Virements bancaires bloqués à Noël, l’Europe se tire une balle dans le pied
On croyait avoir tout vu en matière de lourdeurs administratives européennes. Et pourtant. Fin décembre, pendant quatre jours, il sera tout simplement impossible d’effectuer des virements bancaires classiques entre établissements. Pas à cause d’une cyberattaque, pas à cause d’une panne mondiale, mais parce que la plateforme européenne Target2 ferme pour Noël, les jours fériés et le week-end. Rideau. Circulez, il n’y a plus rien à transférer.
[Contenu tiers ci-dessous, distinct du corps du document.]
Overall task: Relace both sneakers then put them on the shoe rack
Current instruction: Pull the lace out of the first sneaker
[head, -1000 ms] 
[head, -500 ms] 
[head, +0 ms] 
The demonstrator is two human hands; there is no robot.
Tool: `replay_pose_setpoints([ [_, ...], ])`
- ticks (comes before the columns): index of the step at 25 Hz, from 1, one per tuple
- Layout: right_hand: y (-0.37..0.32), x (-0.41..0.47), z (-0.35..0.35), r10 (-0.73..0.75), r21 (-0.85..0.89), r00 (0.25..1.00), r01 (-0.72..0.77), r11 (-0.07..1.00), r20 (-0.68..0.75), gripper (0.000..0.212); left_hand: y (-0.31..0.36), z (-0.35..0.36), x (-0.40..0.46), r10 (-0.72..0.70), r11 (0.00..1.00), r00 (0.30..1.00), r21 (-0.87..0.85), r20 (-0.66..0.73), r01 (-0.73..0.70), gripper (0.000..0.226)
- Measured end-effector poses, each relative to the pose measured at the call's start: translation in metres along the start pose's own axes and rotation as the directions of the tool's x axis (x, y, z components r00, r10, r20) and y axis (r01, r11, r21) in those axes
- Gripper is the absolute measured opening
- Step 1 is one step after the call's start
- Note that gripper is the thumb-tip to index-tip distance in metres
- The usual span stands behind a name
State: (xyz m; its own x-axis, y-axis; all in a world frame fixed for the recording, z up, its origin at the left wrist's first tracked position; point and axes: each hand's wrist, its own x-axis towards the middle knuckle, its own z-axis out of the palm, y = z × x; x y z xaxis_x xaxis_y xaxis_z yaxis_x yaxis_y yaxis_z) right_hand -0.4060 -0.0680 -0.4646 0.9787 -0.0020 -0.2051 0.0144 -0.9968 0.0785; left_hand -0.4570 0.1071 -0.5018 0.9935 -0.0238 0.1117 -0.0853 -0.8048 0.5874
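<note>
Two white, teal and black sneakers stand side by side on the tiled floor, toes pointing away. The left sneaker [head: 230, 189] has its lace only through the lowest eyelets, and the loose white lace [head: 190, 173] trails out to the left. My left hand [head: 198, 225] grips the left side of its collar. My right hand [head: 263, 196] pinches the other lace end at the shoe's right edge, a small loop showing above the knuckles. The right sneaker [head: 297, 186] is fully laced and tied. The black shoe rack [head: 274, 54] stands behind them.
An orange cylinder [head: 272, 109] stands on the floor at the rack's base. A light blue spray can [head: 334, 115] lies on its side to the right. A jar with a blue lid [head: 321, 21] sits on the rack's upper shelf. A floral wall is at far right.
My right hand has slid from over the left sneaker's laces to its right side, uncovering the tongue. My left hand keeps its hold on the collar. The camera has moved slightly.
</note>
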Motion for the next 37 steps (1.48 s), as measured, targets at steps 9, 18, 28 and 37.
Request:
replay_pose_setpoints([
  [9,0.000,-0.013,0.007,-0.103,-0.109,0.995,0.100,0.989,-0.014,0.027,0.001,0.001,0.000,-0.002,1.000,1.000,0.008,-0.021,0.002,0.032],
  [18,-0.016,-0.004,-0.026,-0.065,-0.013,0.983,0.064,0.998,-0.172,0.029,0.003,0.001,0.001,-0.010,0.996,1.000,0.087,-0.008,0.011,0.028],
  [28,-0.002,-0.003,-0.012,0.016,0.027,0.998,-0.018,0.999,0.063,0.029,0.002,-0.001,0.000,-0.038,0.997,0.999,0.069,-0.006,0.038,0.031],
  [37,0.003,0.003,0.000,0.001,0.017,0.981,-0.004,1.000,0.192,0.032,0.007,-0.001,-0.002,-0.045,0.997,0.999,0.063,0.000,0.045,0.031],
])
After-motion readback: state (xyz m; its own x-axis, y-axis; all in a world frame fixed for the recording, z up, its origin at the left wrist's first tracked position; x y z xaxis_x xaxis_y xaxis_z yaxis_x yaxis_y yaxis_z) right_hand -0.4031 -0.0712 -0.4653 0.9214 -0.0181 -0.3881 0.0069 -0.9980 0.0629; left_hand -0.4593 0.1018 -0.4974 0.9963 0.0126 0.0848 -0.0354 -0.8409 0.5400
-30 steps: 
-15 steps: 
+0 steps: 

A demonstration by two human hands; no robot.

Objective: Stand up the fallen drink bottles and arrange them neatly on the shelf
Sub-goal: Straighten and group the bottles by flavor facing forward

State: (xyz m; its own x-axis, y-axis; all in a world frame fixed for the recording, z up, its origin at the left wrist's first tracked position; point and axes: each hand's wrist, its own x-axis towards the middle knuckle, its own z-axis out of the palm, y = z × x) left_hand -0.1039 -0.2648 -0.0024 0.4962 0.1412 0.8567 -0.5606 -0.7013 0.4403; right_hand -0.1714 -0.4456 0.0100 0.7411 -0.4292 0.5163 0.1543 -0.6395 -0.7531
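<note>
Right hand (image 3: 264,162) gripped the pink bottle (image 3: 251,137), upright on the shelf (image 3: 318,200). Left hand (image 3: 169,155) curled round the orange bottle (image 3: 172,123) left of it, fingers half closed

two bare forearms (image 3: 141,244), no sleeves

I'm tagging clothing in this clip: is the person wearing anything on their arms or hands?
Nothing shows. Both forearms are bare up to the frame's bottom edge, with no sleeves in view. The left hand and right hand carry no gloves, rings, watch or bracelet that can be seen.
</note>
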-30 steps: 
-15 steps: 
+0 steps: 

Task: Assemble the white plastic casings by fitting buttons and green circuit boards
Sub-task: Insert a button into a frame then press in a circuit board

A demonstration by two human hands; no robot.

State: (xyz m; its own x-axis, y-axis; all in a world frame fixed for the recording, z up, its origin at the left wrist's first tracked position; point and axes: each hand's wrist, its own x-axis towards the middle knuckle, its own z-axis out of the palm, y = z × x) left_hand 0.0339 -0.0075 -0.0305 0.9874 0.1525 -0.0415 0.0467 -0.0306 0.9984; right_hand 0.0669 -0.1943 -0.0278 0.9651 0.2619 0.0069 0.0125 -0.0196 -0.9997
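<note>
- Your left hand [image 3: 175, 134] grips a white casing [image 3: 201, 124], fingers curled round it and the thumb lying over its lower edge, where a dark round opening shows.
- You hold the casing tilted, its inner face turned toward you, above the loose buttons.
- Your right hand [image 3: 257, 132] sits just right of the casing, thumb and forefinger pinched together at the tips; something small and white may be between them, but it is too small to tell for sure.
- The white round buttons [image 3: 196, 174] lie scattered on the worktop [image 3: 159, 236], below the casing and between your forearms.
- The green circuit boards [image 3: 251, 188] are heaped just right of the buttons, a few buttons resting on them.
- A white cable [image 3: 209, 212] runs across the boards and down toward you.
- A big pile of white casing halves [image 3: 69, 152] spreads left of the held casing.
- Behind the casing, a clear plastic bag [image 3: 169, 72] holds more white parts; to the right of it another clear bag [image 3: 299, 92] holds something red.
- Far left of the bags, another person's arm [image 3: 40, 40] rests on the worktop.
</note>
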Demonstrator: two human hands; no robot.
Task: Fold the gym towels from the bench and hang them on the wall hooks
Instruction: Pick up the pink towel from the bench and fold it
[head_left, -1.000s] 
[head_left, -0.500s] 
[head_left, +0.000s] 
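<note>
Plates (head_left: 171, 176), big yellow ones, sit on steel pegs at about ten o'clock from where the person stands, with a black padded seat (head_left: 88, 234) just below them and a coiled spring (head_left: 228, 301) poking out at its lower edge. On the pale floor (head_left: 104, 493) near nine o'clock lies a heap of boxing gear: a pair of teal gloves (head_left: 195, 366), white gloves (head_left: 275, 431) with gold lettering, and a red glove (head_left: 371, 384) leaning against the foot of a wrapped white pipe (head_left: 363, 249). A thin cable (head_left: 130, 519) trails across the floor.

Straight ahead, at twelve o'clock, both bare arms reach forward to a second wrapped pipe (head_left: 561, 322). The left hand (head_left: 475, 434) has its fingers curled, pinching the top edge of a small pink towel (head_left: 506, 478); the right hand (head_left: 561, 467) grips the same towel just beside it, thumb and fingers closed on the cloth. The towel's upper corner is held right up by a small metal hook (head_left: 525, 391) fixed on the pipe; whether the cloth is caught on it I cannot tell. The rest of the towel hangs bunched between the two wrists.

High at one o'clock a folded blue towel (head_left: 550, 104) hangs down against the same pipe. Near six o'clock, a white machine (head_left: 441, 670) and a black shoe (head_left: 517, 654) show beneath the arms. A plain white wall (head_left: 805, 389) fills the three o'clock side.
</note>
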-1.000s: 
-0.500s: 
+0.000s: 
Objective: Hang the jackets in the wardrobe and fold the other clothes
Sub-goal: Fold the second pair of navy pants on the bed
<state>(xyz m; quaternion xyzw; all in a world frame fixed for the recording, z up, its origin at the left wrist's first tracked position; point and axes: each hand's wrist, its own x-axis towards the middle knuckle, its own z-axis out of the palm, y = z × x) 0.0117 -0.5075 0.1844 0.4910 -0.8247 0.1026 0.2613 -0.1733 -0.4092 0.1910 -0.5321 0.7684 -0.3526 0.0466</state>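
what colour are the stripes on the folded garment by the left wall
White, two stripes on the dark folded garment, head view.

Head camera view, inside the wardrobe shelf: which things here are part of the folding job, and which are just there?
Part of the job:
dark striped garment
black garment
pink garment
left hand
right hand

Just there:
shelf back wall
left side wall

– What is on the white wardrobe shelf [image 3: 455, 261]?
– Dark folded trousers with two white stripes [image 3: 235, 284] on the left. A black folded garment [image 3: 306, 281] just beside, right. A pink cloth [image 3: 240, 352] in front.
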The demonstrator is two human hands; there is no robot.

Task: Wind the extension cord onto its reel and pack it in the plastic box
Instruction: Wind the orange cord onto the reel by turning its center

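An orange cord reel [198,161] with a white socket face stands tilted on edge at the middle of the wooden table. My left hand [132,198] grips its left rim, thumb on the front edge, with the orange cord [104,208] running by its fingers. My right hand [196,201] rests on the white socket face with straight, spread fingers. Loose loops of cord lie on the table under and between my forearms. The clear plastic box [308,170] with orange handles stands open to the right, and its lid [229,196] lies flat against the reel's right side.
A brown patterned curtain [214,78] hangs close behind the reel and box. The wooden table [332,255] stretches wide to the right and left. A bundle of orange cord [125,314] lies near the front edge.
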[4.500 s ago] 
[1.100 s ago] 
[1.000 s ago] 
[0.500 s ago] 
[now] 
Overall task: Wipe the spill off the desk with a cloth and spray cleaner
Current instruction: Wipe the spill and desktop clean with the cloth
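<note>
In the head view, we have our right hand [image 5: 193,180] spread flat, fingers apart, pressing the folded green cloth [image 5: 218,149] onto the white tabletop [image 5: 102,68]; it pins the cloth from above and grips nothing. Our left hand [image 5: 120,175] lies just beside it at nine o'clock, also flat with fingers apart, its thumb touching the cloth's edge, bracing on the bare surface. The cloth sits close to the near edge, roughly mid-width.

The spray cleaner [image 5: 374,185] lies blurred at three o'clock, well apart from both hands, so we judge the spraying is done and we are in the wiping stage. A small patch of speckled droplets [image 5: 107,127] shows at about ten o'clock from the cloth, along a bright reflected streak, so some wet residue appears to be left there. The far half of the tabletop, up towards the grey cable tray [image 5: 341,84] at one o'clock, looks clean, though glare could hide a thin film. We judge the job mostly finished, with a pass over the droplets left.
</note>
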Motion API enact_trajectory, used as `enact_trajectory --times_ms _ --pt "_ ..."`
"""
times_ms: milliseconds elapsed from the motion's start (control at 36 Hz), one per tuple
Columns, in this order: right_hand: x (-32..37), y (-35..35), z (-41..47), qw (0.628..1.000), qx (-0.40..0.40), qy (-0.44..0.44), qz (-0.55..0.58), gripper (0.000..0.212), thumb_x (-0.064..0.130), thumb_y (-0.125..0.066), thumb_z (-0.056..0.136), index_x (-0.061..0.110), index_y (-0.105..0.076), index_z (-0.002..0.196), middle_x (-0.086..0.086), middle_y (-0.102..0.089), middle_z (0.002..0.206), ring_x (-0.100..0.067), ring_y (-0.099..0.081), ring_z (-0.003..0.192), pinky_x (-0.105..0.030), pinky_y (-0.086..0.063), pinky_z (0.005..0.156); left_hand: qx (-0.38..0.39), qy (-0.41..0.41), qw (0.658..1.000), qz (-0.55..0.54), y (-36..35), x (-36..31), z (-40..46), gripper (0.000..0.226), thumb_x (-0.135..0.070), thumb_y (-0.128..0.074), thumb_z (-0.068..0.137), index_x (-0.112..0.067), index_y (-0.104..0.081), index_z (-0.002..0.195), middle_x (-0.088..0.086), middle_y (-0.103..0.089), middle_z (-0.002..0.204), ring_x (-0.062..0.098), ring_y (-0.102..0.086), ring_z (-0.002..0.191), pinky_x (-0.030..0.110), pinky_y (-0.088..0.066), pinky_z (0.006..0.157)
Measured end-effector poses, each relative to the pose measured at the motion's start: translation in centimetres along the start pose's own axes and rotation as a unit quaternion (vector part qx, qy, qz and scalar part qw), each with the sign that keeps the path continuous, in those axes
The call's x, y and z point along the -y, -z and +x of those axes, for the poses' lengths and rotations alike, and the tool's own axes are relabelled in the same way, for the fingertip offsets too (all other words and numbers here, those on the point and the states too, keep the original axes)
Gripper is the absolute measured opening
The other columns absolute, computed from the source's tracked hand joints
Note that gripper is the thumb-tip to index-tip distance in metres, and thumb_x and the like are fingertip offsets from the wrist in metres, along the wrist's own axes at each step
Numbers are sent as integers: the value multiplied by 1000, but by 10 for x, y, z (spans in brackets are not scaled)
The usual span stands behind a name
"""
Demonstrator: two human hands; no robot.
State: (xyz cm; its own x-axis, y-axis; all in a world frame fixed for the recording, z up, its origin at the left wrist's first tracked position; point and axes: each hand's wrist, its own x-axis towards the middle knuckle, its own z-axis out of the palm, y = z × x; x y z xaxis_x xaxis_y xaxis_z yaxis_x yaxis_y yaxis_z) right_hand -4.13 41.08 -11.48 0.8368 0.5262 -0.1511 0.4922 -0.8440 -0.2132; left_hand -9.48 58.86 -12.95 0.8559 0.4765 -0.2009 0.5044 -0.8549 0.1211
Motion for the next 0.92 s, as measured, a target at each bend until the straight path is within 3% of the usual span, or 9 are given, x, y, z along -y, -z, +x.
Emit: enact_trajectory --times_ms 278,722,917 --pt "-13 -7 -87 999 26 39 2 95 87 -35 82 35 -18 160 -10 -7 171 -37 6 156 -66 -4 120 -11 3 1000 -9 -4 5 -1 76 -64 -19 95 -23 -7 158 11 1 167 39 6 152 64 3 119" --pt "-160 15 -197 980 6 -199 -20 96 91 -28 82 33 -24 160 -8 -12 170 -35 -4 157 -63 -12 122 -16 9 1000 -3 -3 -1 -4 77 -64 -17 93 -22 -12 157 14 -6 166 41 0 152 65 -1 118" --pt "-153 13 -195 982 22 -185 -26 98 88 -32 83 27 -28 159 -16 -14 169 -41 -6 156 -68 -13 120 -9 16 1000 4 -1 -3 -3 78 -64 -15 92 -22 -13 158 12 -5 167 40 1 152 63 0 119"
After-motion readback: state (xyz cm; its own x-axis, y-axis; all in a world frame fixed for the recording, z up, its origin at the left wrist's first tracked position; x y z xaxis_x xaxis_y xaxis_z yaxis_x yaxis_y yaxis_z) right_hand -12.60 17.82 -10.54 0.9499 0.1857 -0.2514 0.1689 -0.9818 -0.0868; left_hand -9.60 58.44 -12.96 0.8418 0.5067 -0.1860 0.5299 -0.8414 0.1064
Oui, en 2025, au cœur de l’Union européenne, l’argent s’arrête de circuler parce que le calendrier dit que c’est férié. Pendant ce temps-là, on explique doctement qu’il faut concurrencer la Chine, rattraper les États-Unis et bâtir une souveraineté numérique crédible. Franchement, si les ingénieurs de la Silicon Valley ou de Shenzhen ont vu passer l’info entre la dinde et la bûche, ils ont dû bien rigoler.
Concrètement, à partir du 24 décembre à 16h30, tout virement interbancaire SEPA est mis en attente. Salaires, loyers, règlements de fournisseurs, pensions, tout est gelé jusqu’au lundi suivant. Les ordres ne disparaissent pas, nous dit-on, ils sont simplement stockés. Comme à l’époque du minitel, sauf qu’on parle aujourd’hui de flux financiers européens.
Le plus fascinant, c’est que cette situation est présentée comme parfaitement normale. Ce n’est pas un bug, c’est une procédure. Un système de paiement censé irriguer quarante pays s’arrête parce que ses serveurs prennent le pont. Comment ne pas voir là un symbole glaçant du retard structurel européen dans les infrastructures critiques ?
Bien sûr, on nous rappelle que le virement instantané reste disponible. Traduction, le système moderne fonctionne, mais le système standard, celui utilisé massivement par les entreprises et les particuliers, reste bloqué. Comme si une autoroute fermait pendant quatre jours en expliquant que les scooters peuvent toujours passer.
Ce n’est pas anecdotique. Pour les entreprises, cela signifie anticiper, avancer des paiements, jongler avec la trésorerie. Pour les particuliers, cela peut vouloir dire découvert, retard, stress inutile. Tout ça parce qu’un système bancaire continental n’est pas conçu pour fonctionner en continu.
Et après ça, on s’étonne que les fintechs explosent, que les paiements alternatifs progressent, et que l’Europe perde la bataille de l’innovation financière. À force de considérer que l’argent peut attendre lundi, on finit par découvrir que l’économie mondiale, elle, ne s’arrête jamais.
Nota Bene :
Ce blocage n’est ni une panne ni un accident, mais une décision de calendrier. C’est précisément ce qui le rend inquiétant. Dans un monde connecté en permanence, suspendre les flux financiers pendant plusieurs jours relève moins de la tradition que du renoncement technologique.